According to Krzysztof Hałabuz, graduates of medical faculties are also deterred by the outdated training system: the lack of modern treatments, the inability to exercise in simulation centers and queues to the operating table. – Many procedures must be performed as an operator or first assistant to complete the specialization training. And many residents over the years are the second or third assist. This should not be the case, says the president of the Alliance of Surgeons “Skalpel”.

Renata Florek-Szymańska is one of the few specialists who train younger colleagues. When she left the previous hospital, the youngest resident came to thank her that he could always count on her, ask about something and that she let him learn, which was not the norm in the ward.

One more thing discourages the young – the surgical wards are the most neglected part of the hospital. It is not about beds or patient rooms – these are often renovated with funds from the local government or the EU. We are talking about equipment – even 15 years old, perishable, not always working as it should, no threads or specialized dressings. The surgical department, apart from paediatrics, internal medicine and gynecology, required even in basic level hospitals, is one of the least profitable. For surgical procedures National health Fund pays much less than they cost the hospital.
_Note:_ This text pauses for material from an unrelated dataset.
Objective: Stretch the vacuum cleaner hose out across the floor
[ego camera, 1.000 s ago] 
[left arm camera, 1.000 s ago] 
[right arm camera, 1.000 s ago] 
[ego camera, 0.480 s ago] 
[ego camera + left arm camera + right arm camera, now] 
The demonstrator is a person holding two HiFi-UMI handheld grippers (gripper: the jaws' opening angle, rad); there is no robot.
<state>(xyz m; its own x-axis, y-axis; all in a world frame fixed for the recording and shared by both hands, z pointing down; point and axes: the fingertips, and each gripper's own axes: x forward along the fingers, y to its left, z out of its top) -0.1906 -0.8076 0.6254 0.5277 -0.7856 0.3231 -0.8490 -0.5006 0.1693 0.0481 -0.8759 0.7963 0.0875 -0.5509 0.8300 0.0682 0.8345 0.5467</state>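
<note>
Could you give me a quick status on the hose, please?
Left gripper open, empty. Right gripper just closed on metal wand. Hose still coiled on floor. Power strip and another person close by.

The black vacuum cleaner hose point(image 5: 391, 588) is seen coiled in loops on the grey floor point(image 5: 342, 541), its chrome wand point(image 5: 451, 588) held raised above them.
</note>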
– Let us assume that an hour of operation of the operating theater, taking into account drugs, surgical materials and the costs of work of surgeons, anaesthesiologists and the rest of the staff, amounts to PLN 30,000. It is more profitable for the management to let in orthopedists who will perform, for example, arthroplasty for PLN 34 during this hour, than for general surgeons who will operate on varicose veins. In the first case, the hospital will lose PLN 28,000, in the second case it will earn PLN 4,000. Unfortunately, the most necessary and most frequently performed surgeries, such as hernias, gallbladders or varicose veins, generate losses – says Filip Płużański, who was the medical director of the hospital in Łowicz for over a year.

– And it shouldn’t be so! It’s just unfair to everyone, especially patients. Procedures should be priced adequately, fairly. Except that health ministry for at least four years there has been no time to make the valuations real – emphasizes Krzysztof Hałabuz.

What’s next, surgery?

Renata Florek-Szymańska looks to revise the valuation of procedures and training path. She also quietly hopes that it will be before she and the thousands of surgeons of her generation are of an age when they are no longer able to work. There is no doubt that today the system is based on people like her and her husband with a sense of mission, taking the duty of sick colleagues and thinking mainly about patients. Because – she is sure – the young generation will not make their mistakes, which is reflected in the staffing of specialization places.
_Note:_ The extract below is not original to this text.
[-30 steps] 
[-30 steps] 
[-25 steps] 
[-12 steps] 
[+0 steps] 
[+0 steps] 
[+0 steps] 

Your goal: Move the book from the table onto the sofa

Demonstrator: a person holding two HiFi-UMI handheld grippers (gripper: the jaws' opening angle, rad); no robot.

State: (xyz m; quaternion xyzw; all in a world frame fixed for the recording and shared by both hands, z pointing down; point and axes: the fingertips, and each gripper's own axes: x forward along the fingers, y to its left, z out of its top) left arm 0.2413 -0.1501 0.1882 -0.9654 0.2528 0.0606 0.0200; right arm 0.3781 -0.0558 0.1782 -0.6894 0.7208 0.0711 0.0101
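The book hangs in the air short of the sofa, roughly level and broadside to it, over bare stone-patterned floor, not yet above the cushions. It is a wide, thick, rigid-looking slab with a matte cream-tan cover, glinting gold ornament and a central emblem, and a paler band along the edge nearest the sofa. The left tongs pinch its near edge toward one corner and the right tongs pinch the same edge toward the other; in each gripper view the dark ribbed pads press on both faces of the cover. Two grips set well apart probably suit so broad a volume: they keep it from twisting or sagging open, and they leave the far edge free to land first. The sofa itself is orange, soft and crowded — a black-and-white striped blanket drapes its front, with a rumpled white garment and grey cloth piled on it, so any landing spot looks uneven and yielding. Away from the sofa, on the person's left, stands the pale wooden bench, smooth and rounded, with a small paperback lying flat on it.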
Krzysztof Hałabuz believes that the Ministry of Health will understand that surgery is centimeters away from drama. Therefore, he recruits surgeons to the association and encourages them to fight for patients.

Filip Płużański sees hope in doctors from Ukraine. – They are still living with the prestige of this specialization, which for them remained St. The grail of medicine. I am not worried about their skills, because no one will let a doctor come to the table without specialization and recognition. Personally, I would be glad if I could learn from an experienced orthopedist from Ukraine – emphasizes Płużański.